I shot this image of Orion Nebula at Grand Canyon National Park. This image is stacked with 400 images using Nebulosity. Each images were shot in RAW using Nikon D810 which is 36.3 Mb 14-bit lossless compressed files. That takes up 14.52GB of storage space for a single night shoot. Then I have DJI Phantom 4 pro that produces nearly 8 – 10 GB for 4K videos at 30fps with flying time around 15-20mins. That’s roughly 25 GBs for one day. I have shot time lapses that would go more than 50 GBs on a single shoot.

What are the storage options we have in this era of technological advancement?

Here I discuss the three options that I believe are the best available solution in today’s digital age. Scalability, Performance, and Reliability are the three important factors for me when deciding on the optimal solution for my storage needs. Although I do use hybrid model both on-premise and on cloud to keep my costs low.

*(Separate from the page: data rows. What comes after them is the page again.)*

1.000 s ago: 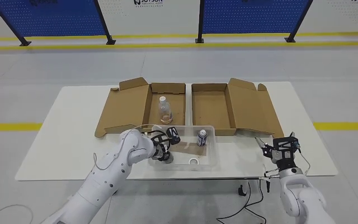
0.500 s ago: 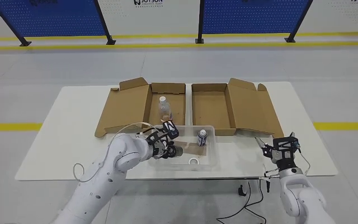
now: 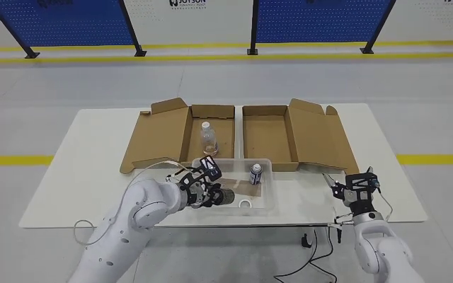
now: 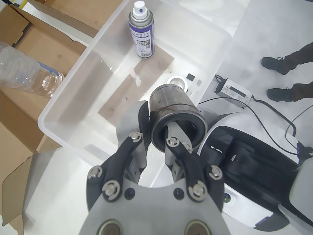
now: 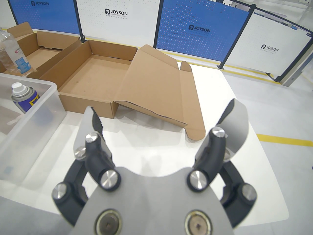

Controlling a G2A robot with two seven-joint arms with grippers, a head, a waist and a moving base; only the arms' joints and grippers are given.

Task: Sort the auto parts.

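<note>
Pinching dark hollow cylinder [image 4: 174,110] (grooved midway), left fingers [image 4: 130,125].

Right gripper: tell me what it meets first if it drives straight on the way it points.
Likely the folded-out lid of the right cardboard box: the open right gripper points at it across the white table. If its line dips, it could touch the table first; depth is unclear.
</note>
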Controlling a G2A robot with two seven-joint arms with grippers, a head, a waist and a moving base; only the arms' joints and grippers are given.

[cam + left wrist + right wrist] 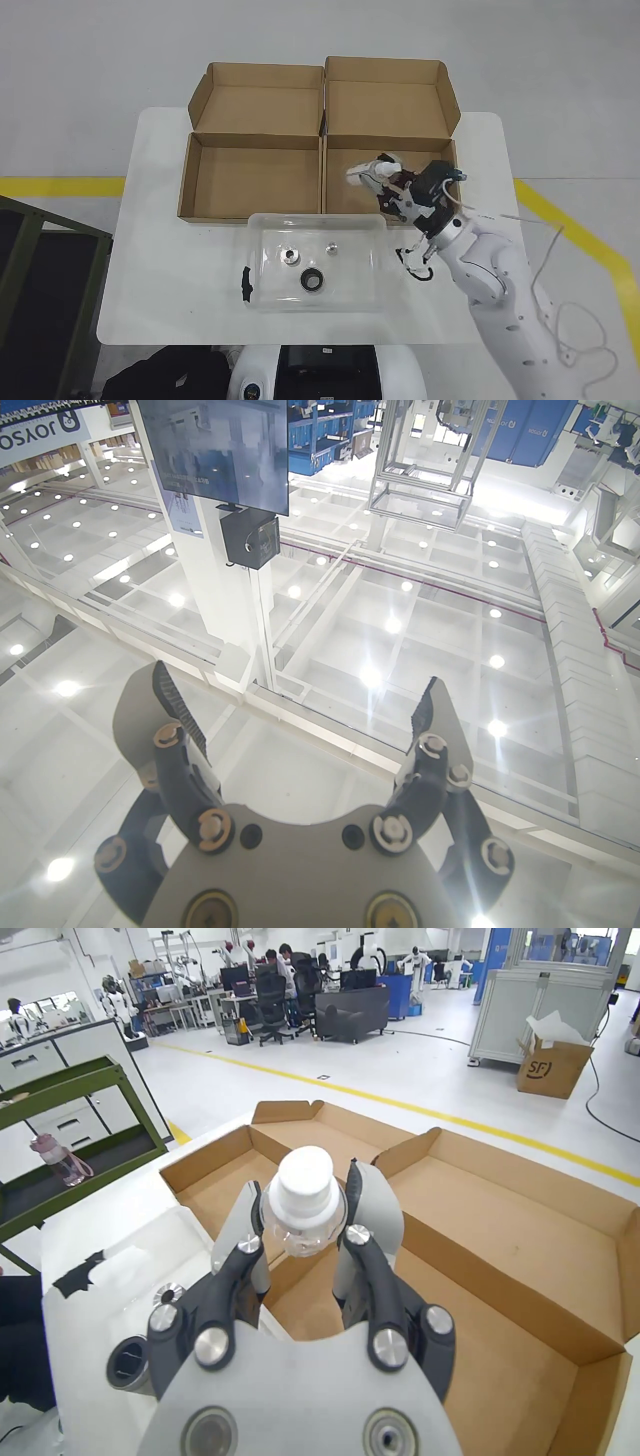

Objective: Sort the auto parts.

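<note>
My right gripper (302,1208) is shut on a clear bulb-shaped part with a white cap (305,1200). In the top view this gripper (385,180) holds the part (368,170) over the right cardboard box (340,200). The left cardboard box (250,180) stands beside it. In front of the boxes a clear plastic bin (262,262) holds a black ring (313,281) and two small metal parts (290,256). My left gripper (300,705) is open, points up at the ceiling and holds nothing.
Both boxes have their lids (385,95) folded back toward the table's far edge. Black tape (246,285) sticks to the bin's left wall. A green shelf (75,1128) with a pink bottle stands left of the table.
</note>
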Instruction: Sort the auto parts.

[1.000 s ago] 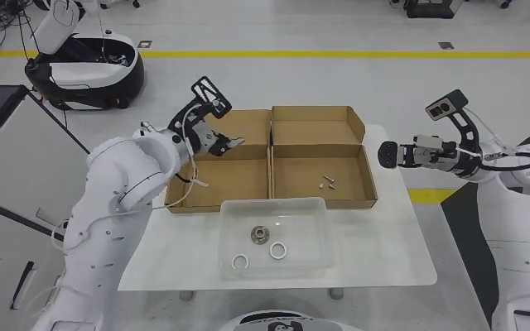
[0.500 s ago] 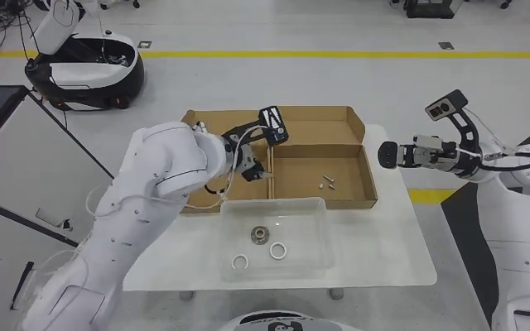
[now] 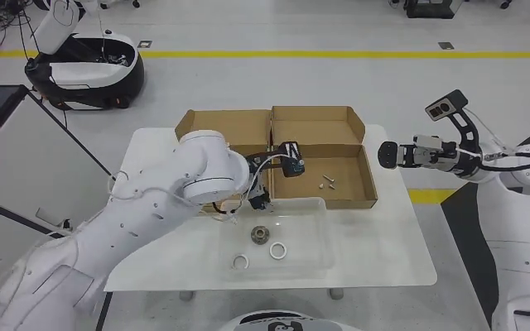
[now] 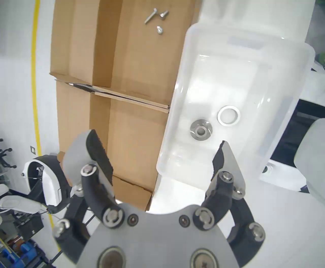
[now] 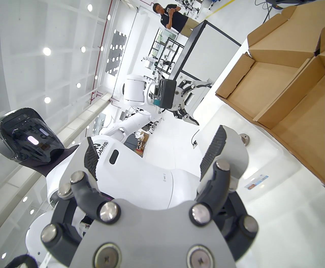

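A clear plastic bin (image 3: 306, 248) stands at the table's near middle. It holds a metal flange (image 3: 260, 235) (image 4: 201, 129) and two white rings (image 3: 278, 250) (image 3: 240, 262); one ring (image 4: 228, 115) lies beside the flange. Several screws (image 3: 329, 180) (image 4: 157, 17) lie in the right cardboard box (image 3: 319, 132). My left gripper (image 3: 256, 200) (image 4: 160, 157) hangs open and holds nothing, above the bin's far left edge by the box seam. My right gripper (image 3: 387, 155) (image 5: 152, 152) is open and holds nothing, off the table's right side at box level.
The left cardboard box (image 3: 224, 128) (image 4: 132, 132) lies largely under my left arm. The white table (image 3: 381, 240) has bare room right of the bin. A black-framed board (image 3: 33, 157) stands to the left of the table.
My left arm has swung right and nearer, from above the left box's far side to the bin's far left edge, gripper still open. The right arm has not moved.
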Controlling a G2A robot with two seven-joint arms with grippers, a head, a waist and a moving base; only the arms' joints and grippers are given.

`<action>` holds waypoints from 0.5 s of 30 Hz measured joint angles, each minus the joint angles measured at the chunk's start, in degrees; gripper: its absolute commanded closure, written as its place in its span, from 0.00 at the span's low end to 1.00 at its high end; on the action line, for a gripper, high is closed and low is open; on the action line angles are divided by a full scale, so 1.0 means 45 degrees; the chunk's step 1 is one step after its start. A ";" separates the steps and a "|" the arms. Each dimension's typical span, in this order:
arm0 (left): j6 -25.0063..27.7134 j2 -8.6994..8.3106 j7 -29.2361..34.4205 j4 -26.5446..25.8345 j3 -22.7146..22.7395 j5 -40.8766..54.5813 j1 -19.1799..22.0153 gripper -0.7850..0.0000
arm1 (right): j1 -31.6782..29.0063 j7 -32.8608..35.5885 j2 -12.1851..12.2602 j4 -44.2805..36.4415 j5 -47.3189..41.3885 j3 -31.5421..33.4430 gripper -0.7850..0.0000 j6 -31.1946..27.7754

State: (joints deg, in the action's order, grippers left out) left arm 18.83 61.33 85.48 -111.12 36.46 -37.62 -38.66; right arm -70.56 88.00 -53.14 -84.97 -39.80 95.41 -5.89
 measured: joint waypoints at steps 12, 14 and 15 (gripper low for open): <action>-0.0096 -0.0494 0.0090 0.0888 -0.2760 0.1809 0.1664 0.00 | 0.0000 0.0000 0.0000 0.0000 0.0000 0.0000 0.00 0.0000; -0.0186 -0.0481 0.0183 0.0909 -0.3075 0.2063 0.1786 0.00 | 0.0000 0.0000 0.0000 0.0000 0.0000 0.0000 0.00 0.0000; -0.0253 -0.0474 0.0251 0.0906 -0.3202 0.2181 0.1834 0.00 | 0.0000 0.0000 0.0000 0.0000 0.0000 0.0000 0.00 0.0000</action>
State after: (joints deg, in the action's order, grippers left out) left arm 17.69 59.20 86.61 -107.04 22.05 -27.81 -30.40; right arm -70.56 88.00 -53.14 -84.97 -39.80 95.41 -5.89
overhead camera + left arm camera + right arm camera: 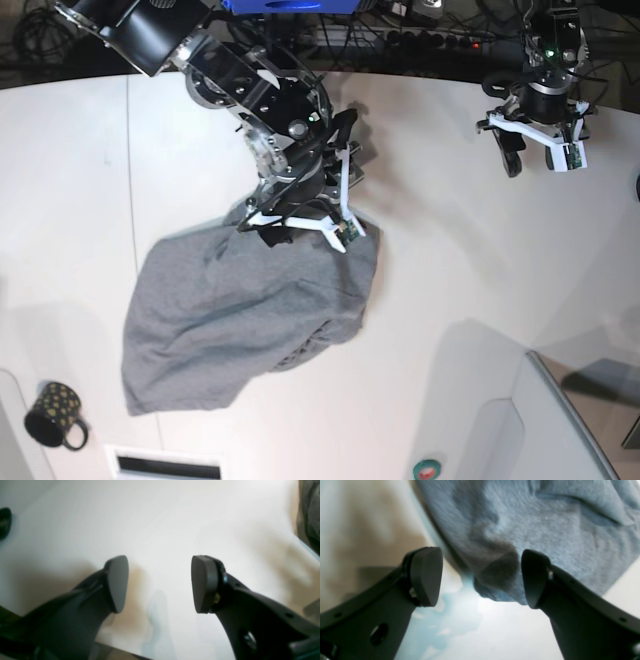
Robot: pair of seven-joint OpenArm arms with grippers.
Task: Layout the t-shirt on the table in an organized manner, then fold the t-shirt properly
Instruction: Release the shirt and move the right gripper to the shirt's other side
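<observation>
Still the laying-out step, by the look of it, with no fold begun. T-shirt (240,320) spread loosely over the middle-left of the table (450,250), rumpled rather than flat, far edge bunched under the right arm and one lower corner reaching toward the mug (52,415) near the table's front-left edge, close to it but apart. Right gripper (481,577) poised over the shirt's upper edge, jaws wide apart, a lobe of grey cloth showing in the gap but clamped by neither pad; whether the cloth touches a pad, impossible to tell from the blur. Left gripper (160,583) well away on the other side of the table, jaws likewise spread, nothing between them but bare white surface, only a dark sliver of cloth at the far corner of its wrist view. Sleeves and collar not clearly readable from above, so orientation of the garment uncertain. Next move, as a judgement: a fresh pinch on two outer points of the shirt, probably one per arm, then a pull apart to draw the wrinkles out before any folding. Calls for the left arm to travel across to the cloth first, and for each pinch to catch a single layer at an edge rather than a bunched heap. Risk of dragging the whole shirt toward the mug instead of flattening it.
</observation>
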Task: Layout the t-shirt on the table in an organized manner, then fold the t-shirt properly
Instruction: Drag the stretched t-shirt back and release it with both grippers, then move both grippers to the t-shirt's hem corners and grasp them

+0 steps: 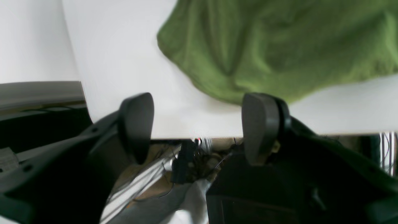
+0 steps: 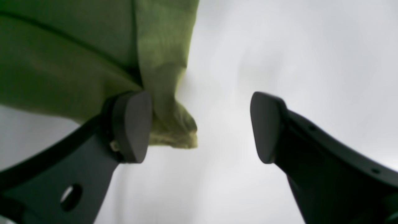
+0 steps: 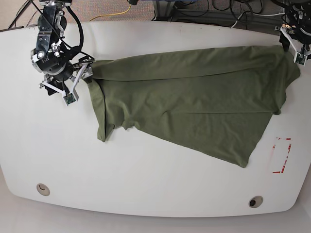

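Both grippers, left gripper (image 1: 197, 124) and right gripper (image 2: 200, 126), are released, holding nothing. Regrasp the t-shirt (image 3: 194, 109) at its far corners and spread it flat on the desk (image 3: 146, 184).

Base view: set high overhead, facing almost straight down, far enough back to take in nearly the whole large white smooth surface (image 3: 146, 179) and the spread olive-green cotton t-shirt (image 3: 194, 102).

Left wrist view: mounted just behind the dark left pincer (image 1: 199, 124), looking along its spread fingers, very close and blurred; facing over the surface's edge toward a bunched part of the shirt.

Right wrist view: mounted likewise behind the dark right pincer (image 2: 200, 127), very near, aimed down at the surface and a shirt edge.

Shared by all three: shirt cloth and white surface.
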`<move>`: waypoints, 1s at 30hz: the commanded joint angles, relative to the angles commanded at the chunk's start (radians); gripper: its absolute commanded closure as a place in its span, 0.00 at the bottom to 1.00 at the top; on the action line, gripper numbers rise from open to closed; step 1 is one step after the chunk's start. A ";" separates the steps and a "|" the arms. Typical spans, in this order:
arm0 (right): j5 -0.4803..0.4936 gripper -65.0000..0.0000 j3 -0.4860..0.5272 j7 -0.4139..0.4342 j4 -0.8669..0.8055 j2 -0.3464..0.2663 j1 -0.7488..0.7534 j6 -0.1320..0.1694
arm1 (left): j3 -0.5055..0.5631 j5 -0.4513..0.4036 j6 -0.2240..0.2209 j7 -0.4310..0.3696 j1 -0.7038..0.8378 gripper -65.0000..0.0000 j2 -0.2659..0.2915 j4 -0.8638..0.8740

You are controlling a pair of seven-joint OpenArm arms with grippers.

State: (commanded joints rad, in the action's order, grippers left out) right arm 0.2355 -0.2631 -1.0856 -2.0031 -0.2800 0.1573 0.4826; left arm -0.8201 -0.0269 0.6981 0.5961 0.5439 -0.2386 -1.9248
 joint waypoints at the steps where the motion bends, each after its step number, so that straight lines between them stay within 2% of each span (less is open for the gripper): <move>1: 0.000 0.27 0.002 0.000 0.002 0.008 -0.020 0.000 | -0.003 0.000 0.000 0.000 -0.021 0.38 -0.002 0.000; 6: 0.000 0.27 0.003 0.000 0.060 0.048 -0.127 0.000 | -0.005 -0.006 0.000 0.000 -0.135 0.38 -0.003 0.000; 11: 0.000 0.27 0.003 0.018 0.219 0.075 -0.270 0.000 | 0.002 -0.008 0.000 0.000 -0.247 0.38 -0.003 0.000; 18: 0.002 0.27 0.005 0.110 0.485 0.083 -0.414 0.000 | 0.037 -0.012 0.000 0.002 -0.319 0.38 -0.003 0.002; 25: -0.002 0.27 0.006 0.209 0.735 0.081 -0.511 0.002 | 0.107 -0.133 0.000 0.002 -0.379 0.39 0.002 0.005; 30: -0.003 0.27 0.006 0.281 0.839 0.081 -0.526 0.009 | 0.133 -0.141 0.000 0.002 -0.400 0.39 0.003 0.005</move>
State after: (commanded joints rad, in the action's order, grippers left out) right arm 0.2325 -0.2570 -0.8048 -1.1638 -0.1987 -0.3690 0.4918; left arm -0.6866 -0.1680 0.6981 0.5976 0.1435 -0.2355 -1.9202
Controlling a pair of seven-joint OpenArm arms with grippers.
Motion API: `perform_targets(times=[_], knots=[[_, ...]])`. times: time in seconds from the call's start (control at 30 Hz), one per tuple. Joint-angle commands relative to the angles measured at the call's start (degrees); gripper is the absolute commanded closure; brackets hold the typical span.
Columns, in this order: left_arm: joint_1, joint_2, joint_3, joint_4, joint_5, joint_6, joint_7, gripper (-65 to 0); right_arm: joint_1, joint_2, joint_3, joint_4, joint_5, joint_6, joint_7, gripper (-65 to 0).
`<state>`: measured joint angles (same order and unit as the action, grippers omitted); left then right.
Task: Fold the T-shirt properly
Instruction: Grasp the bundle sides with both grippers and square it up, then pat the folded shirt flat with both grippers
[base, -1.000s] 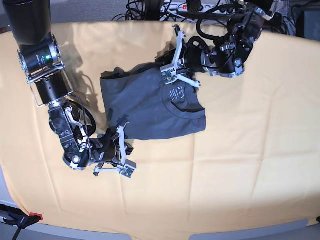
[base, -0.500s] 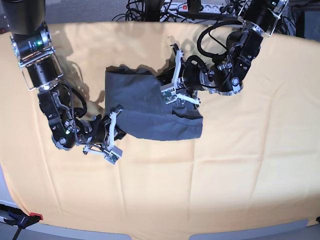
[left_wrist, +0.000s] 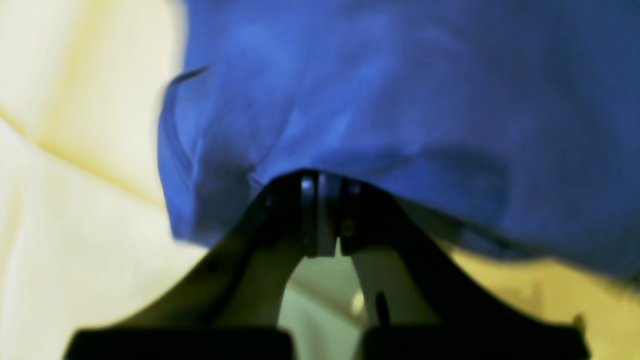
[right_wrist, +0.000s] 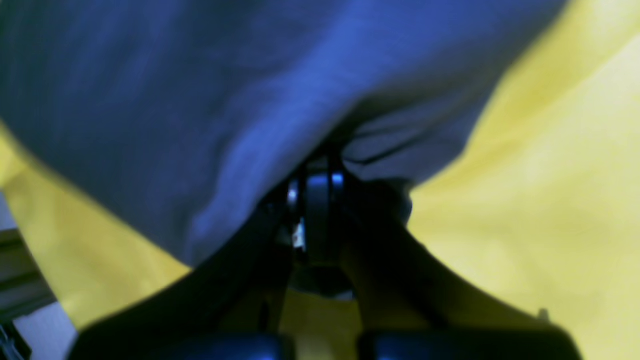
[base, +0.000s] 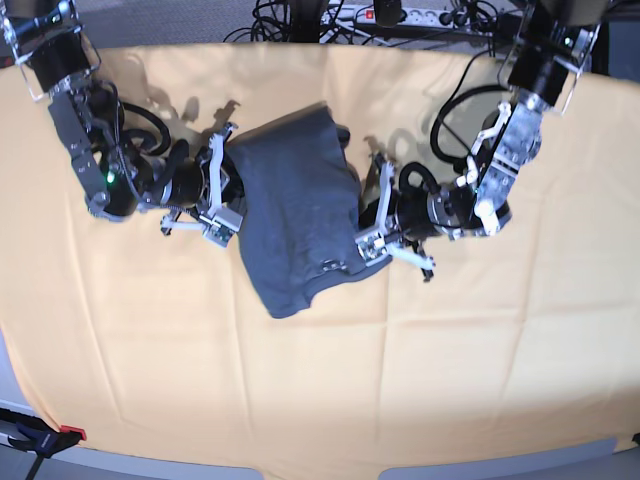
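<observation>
T-shirt lifted leftward, wrist views blurred

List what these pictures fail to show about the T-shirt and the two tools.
- T-shirt: collar and sleeves cannot be made out in the base view, lost in its own bunched folds.
- Left tool: the wrist view is blurred, pinched layers uncountable.
- Right tool: blurred too, with fabric draped over its tips.
</observation>
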<state>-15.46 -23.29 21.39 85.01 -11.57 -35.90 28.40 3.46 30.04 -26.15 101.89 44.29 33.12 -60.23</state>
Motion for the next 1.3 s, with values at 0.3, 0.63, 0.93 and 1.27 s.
perform_targets(times=[0.3, 0.63, 0.93, 1.27], knots=[[-13.6, -0.39, -0.42, -6.25, -0.74, -2.86, -4.48, 0.0, -14.84, -4.37, 7.48, 11.96, -13.11, -8.41, -1.25, 0.0], [-16.31, -0.37, -3.78, 1.46, -19.61, 2.95, 17.11, 0.0, -17.81, -4.85, 19.71, 16.63, -28.7, -25.2, 1.95, 0.0], [-12.26, 3.48, -12.46, 2.6, -43.25, -4.1, 24.55, 0.0, -17.92, -6.71, 23.58, 21.55, -8.28, -10.27, 6.34, 0.0], [-0.2, 7.45, -12.41, 1.81, -22.01, -4.1, 8.55, 0.0, -18.51, -10.34, 23.58, 19.69, 1.75, 1.66, 4.04, 0.0]])
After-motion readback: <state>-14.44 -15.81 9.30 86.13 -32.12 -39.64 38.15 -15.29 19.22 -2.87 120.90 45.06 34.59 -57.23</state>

  • Network Attached Storage
  • AWS Storage Gateway 
  • Google – Cloud Storage Fuse

Needless to say, there are various other storage options you could build on premise but expanding it as the storage increases is the real challenge. Restoring all your files should one or all of your disks fail can be quite difficult and time consuming. It’s never a good idea to have your data and backup residing on the same file system. In an event of disaster, your NAS explodes and you lose all your data in one event with no option for recovering your files.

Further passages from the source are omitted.